Over the past 15 years, Dr. Chimowitz's research has focused on epidemiology, diagnosis, and treatment of intracranial arterial atherosclerosis, a particularly important cause of stroke in African Americans, Hispanics and Asians. During his career, Dr. Chimowitz has been awarded over $15 million in grant awards from the National Institutes of Health, the Centers for Disease Control and Prevention, and the American Heart Association. He is being honored for leading an NIH funded multicenter clinical trial comparing the effectiveness and safety of warfarin versus aspirin for preventing stroke in patients with intracranial arterial stenosis. This work led to recent publications in the New England Journal of Medicine and the journal Circulation.
He completed his neurology residency at Tufts-New England Medical Center in Boston, followed by a two-year clinical and research stroke fellowship at the Cleveland Clinic. Dr. Chimowitz was assistant professor of neurology and director of the Stroke Program at the University of Michigan from 1990 to 1995 before moving to Emory, where he was associate professor of neurology and later became professor of neurology in 1999. He has authored or co-authored 70 peer-reviewed papers and book chapters on various topics on stroke and one book on Clinical Neurocardiology.

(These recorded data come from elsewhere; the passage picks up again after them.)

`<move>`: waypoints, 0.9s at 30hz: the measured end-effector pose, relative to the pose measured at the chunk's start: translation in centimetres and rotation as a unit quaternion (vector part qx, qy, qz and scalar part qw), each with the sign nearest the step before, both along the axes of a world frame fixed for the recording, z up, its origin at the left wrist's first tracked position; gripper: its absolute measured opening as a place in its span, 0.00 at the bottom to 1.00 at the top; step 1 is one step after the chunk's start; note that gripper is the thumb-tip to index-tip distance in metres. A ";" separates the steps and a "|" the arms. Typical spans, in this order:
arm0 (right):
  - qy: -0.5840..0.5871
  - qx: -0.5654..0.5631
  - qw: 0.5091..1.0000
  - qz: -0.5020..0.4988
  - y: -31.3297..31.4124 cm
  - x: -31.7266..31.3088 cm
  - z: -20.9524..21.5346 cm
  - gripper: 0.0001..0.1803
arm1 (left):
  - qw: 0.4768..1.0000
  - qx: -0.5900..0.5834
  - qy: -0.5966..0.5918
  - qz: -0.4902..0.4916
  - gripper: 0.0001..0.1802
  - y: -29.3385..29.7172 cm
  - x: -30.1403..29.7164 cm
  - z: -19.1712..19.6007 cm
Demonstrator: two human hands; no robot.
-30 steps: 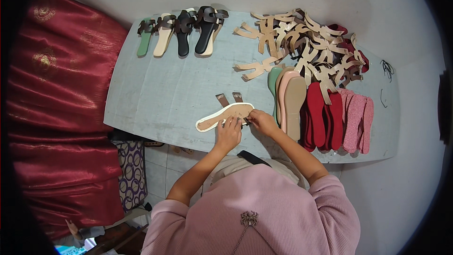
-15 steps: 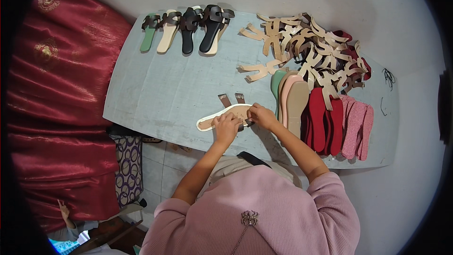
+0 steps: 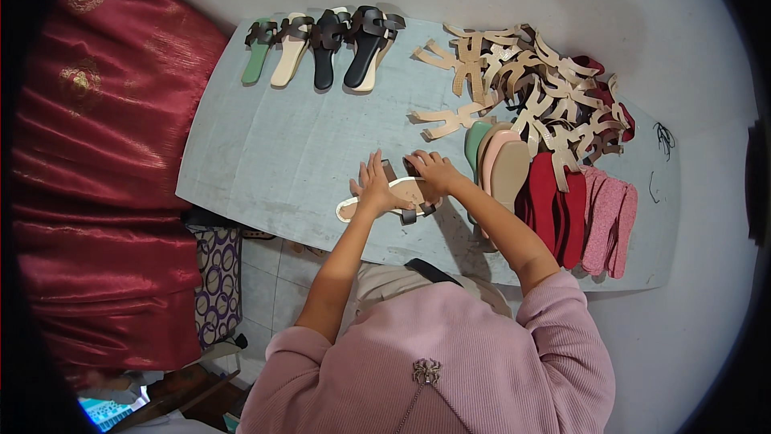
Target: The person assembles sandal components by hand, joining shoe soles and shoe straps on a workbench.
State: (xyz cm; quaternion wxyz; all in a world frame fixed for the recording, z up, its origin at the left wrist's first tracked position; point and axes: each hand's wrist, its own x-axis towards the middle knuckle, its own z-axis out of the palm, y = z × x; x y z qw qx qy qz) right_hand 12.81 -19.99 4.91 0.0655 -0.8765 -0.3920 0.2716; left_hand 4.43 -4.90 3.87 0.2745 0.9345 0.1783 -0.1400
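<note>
A sandal sole (image 3: pixel 405 189) lies underside up near the table's front edge, tan with a white rim. Dark brown strap ends (image 3: pixel 409 216) are folded over its near side, and two more stick out on the far side. My left hand (image 3: pixel 374 190) rests across the sole's middle, fingers spread toward the far side and thumb on the tan surface. At the sole's right part, my right hand (image 3: pixel 437 175) has its fingers closed around the far right strap end, which is mostly hidden beneath them.
Finished sandals (image 3: pixel 323 52) with dark straps line the table's far left. Cut strap pieces (image 3: pixel 554 85) are heaped at the far right. Nearer stand beige, red (image 3: pixel 571 221) and pink soles (image 3: pixel 608 221). A red curtain (image 3: pixel 112 193) hangs left of the table (image 3: pixel 249 145).
Both hands have shifted toward the far side of the sole. My left fingers have spread out, and my right hand has moved from the near side to the far strap end.
</note>
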 end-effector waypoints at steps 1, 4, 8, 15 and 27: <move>0.000 -0.012 1.000 0.016 0.2 0.1 0.1 0.66 | 1.000 -0.020 0.006 -0.002 0.79 0.1 0.1 0.0; -0.009 -0.035 0.998 0.057 0.7 0.3 0.0 0.68 | 0.999 -0.053 0.014 -0.002 0.79 0.1 0.1 0.1; -0.008 -0.047 0.996 0.079 1.0 0.4 -0.2 0.68 | 0.998 -0.057 -0.005 -0.004 0.77 -0.3 -0.1 0.6; 0.026 0.032 0.998 0.042 -0.1 0.3 -1.0 0.67 | 0.997 -0.040 -0.058 -0.007 0.73 -1.0 -0.8 2.1; 0.002 0.221 0.975 -0.002 -2.9 -2.6 -0.7 0.47 | 0.979 -0.018 -0.195 -0.051 0.59 -1.8 -3.3 1.0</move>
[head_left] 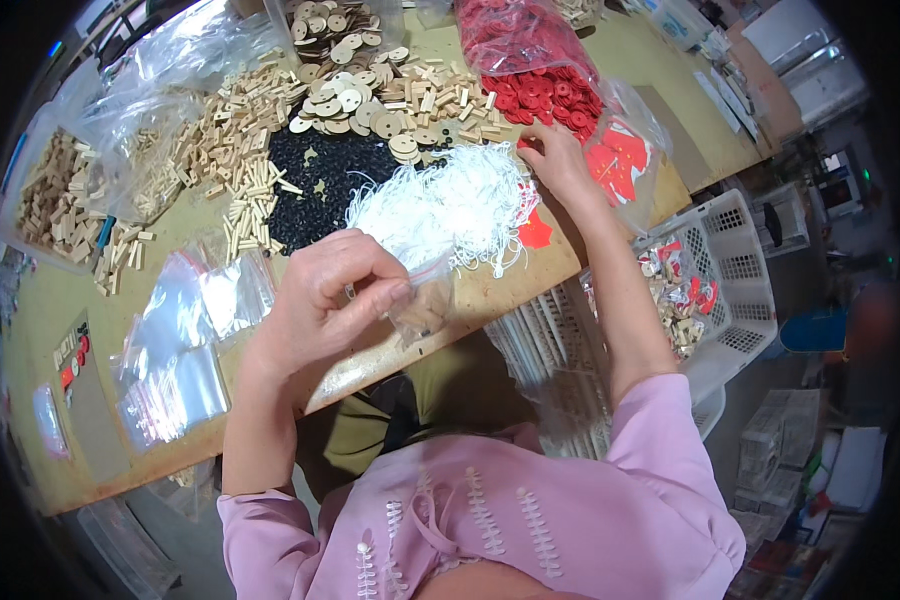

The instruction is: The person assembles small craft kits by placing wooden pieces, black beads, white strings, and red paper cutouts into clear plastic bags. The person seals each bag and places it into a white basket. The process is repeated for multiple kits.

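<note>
My left hand (332, 295) is closed, thumb against fingers, on the top of a small clear zip bag (425, 305). Small light wooden pieces show inside the bag, which hangs over the table's front edge. My right hand (562, 165) reaches over the right end of a heap of white string (450, 205), just below a pile of red discs (545, 98). Its thumb and forefinger are bent with a gap between them, and I see nothing held there. Flat red cut-out pieces (615, 160) lie in a clear bag beside that wrist.
Black small parts (315, 185), wooden sticks (248, 215), wooden blocks (55, 190) and round wooden discs (355, 95) are heaped across the table. Clear zip bags (175, 395) lie at the front left. A white plastic basket (740, 290) with filled bags stands right of the table.
</note>
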Available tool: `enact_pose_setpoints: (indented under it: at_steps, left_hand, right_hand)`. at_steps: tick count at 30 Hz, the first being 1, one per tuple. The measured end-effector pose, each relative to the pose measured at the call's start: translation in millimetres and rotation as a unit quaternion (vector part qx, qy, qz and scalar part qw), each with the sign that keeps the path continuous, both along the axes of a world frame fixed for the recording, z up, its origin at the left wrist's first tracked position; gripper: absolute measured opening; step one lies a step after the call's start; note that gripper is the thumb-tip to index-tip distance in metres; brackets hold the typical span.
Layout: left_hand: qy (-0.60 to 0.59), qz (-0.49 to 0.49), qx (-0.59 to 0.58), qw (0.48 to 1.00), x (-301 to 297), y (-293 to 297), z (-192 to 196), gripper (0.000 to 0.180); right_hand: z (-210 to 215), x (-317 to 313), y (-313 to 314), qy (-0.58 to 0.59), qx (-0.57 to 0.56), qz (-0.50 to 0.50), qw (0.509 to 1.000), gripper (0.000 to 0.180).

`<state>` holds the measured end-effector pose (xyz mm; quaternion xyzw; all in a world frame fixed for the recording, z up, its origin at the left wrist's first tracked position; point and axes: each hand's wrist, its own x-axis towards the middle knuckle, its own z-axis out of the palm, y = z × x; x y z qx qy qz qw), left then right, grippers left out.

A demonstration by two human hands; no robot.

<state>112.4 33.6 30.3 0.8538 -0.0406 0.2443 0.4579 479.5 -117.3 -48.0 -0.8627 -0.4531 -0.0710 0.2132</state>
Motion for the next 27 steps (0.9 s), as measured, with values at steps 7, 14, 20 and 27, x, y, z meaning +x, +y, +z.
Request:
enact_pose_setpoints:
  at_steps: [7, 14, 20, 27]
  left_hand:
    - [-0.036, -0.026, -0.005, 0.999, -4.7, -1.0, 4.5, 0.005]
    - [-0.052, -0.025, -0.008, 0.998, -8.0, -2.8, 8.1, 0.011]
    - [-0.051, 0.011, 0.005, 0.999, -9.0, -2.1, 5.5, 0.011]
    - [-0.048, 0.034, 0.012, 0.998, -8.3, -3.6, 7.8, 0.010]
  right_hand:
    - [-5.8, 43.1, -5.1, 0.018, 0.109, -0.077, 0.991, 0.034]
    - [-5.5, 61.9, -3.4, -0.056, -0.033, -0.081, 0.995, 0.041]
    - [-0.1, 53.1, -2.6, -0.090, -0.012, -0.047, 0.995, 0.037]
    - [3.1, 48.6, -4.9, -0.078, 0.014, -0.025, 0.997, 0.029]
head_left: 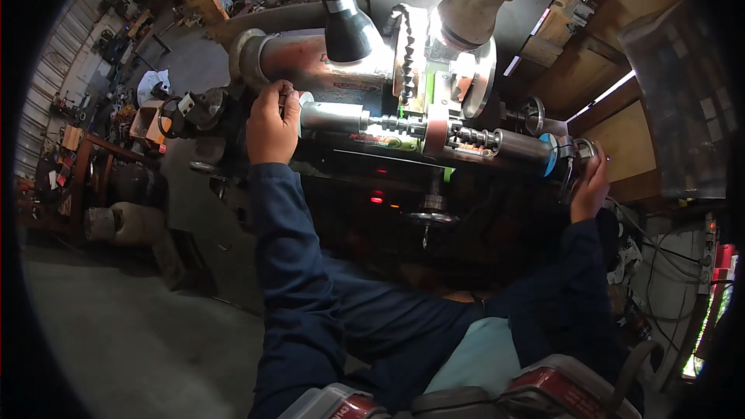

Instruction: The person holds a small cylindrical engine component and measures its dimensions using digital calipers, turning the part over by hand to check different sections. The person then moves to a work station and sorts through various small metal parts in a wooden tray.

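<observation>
One large machine is set around the lobed shaft; above the shaft, a black lamp and a beige lamp are hung, presumably for light. The shaft is lodged between two cylinders, seemingly for alignment. Left of it, the left grip is half curled; whether anything is clasped cannot be told. Right of it, a metal fitting is wrapped by the right grip, probably for steadying.
</observation>
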The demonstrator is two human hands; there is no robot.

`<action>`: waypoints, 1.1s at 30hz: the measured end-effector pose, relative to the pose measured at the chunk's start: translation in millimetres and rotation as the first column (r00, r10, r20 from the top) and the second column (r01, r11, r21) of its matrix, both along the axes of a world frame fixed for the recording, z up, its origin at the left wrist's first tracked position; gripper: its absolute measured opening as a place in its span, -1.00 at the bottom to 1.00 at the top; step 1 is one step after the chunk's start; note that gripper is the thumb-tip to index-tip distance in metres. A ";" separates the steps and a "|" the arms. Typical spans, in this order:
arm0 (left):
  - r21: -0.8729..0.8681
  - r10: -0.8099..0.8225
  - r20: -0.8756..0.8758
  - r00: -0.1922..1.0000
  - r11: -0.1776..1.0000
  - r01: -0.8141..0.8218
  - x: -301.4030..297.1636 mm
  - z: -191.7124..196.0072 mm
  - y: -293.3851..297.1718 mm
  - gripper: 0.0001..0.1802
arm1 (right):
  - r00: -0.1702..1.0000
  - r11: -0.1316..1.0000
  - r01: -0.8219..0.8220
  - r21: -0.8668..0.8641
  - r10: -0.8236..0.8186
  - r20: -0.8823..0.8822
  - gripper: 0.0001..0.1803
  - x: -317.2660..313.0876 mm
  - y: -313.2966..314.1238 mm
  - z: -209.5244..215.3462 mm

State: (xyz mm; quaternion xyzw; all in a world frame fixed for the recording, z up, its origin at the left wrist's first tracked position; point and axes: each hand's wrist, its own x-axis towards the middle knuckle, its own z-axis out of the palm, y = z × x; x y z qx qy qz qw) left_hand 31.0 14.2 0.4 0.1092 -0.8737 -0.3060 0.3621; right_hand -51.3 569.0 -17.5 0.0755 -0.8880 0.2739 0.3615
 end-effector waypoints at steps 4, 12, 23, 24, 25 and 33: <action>-0.044 0.003 -0.029 1.000 0.999 -0.004 6.9 -1.1 -3.8 -0.75 | 1.000 0.998 0.012 -0.059 -0.010 0.028 -0.53 19.8 -11.5 -8.1; 0.037 -0.040 -0.013 0.999 0.998 0.041 -0.2 -10.8 -11.5 -0.74 | 0.887 0.959 -0.020 0.283 -0.114 0.448 -0.50 -37.9 22.3 30.8; 0.012 -0.009 -0.066 0.998 1.000 0.010 1.0 -13.4 -13.4 -0.74 | 0.944 0.943 -0.331 -0.025 0.331 0.005 -0.75 24.7 -156.0 102.8; 0.026 -0.005 -0.068 0.998 1.000 0.007 0.6 -10.8 -10.5 -0.74 | 0.860 0.861 -0.473 -0.189 0.498 0.112 -0.76 25.5 -184.9 105.2; 0.036 0.005 -0.066 0.998 0.999 -0.002 2.4 -8.5 -9.3 -0.74 | 0.824 0.837 -0.523 -0.157 0.544 0.157 -0.76 19.0 -212.3 104.4; 0.029 0.023 -0.056 0.998 0.999 -0.021 -0.9 -5.3 -4.8 -0.74 | 0.801 0.760 -0.598 0.255 0.574 0.169 -0.52 -13.9 -297.7 78.5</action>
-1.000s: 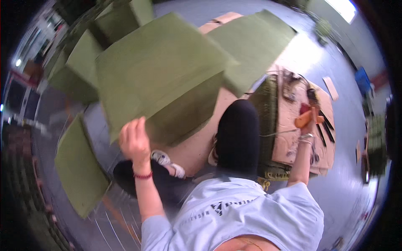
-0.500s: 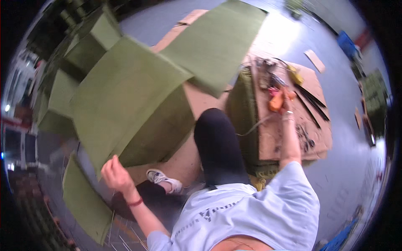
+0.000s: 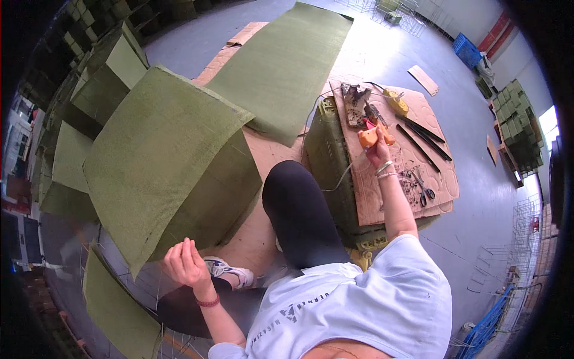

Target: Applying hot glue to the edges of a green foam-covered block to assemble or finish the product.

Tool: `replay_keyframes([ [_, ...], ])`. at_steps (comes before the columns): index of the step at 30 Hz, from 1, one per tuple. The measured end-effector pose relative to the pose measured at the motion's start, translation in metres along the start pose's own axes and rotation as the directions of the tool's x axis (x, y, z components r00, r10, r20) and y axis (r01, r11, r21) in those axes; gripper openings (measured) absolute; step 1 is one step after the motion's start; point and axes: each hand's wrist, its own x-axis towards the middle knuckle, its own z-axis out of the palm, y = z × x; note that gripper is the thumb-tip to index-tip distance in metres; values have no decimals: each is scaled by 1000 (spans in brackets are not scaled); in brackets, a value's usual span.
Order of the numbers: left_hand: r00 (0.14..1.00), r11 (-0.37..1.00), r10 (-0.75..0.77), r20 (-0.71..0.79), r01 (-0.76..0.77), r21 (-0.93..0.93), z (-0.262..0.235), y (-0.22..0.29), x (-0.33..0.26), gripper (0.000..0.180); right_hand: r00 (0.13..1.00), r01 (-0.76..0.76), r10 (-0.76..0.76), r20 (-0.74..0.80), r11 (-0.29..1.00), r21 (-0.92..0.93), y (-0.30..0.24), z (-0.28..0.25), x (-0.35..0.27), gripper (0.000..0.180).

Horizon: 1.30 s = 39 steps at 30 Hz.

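Note:
My right hand [image 3: 379, 151] is wrapped round an orange hot glue gun [image 3: 369, 138] above a cardboard-topped stand. The gun's front points toward a dark-stained, scorched-looking block [image 3: 357, 103]. My left hand [image 3: 186, 263] is raised with its fingertips pinched together; anything between them is too small to see. Just past that hand lies the near corner of a large green woven panel [image 3: 161, 143], part of a box-like piece. Black sticks [image 3: 426, 140] and black-handled scissors [image 3: 426, 194] lie on the cardboard [image 3: 373, 197] near my right hand.
A yellow power socket [image 3: 396, 103] with a cord sits at the cardboard's far edge. Another green sheet [image 3: 281, 66] lies ahead on cardboard. A green panel [image 3: 113, 305] leans at the lower left. Green boxes [image 3: 518, 110], wire racks and a blue crate [image 3: 466, 51] stand farther right.
My left hand has drawn away from the panel's corner, toward me. The glue gun remains in my right hand near the scorched block. The view has shifted and become sharper.

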Motion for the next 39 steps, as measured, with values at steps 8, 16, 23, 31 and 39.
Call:
replay_keyframes([
  [8, 999, 994, -23, 44, 28, -104, 9, 10, -3, 10, 997, 75, -69, 43, 985, -156, 4, 9, 32, 42],
  [16, 977, 934, -202, 66, 212, -286, 9, 12, 13, 12, 986, 122, -151, -76, 946, -299, 15, -9, 35, 51],
  [23, 665, 484, -709, 233, 700, -525, 23, 0, -13, 8, 943, 292, -333, 16, 799, -527, 31, -12, 34, 56],
  [31, 581, 337, -702, 412, 781, -526, 26, -8, -19, 21, 917, -128, -182, -355, 710, -692, 5, -3, 49, 77],
  [39, 456, -273, -400, 795, 769, -578, 62, 57, 54, 47, 997, 18, 58, 57, 530, -848, 25, 166, -26, 56],
])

Dr. Kelly's research has focused on the mechanisms that establish and maintain the germ cell lineage during and after embryonic development. He has published eight manuscripts since he joined the Emory faculty in 2000. His research has appeared in Nature Genetics (2004) and Developmental Cell (2003).
Dr. Kelly received his PhD degree from the Johns Hopkins University School of Medicine in 1993. He completed a postdoctoral fellowship at the Carnegie Institution of Washington, Department of Embryology. Dr. Kelly joined the Emory University faculty in 2000 as an assistant professor in the Department of Biology.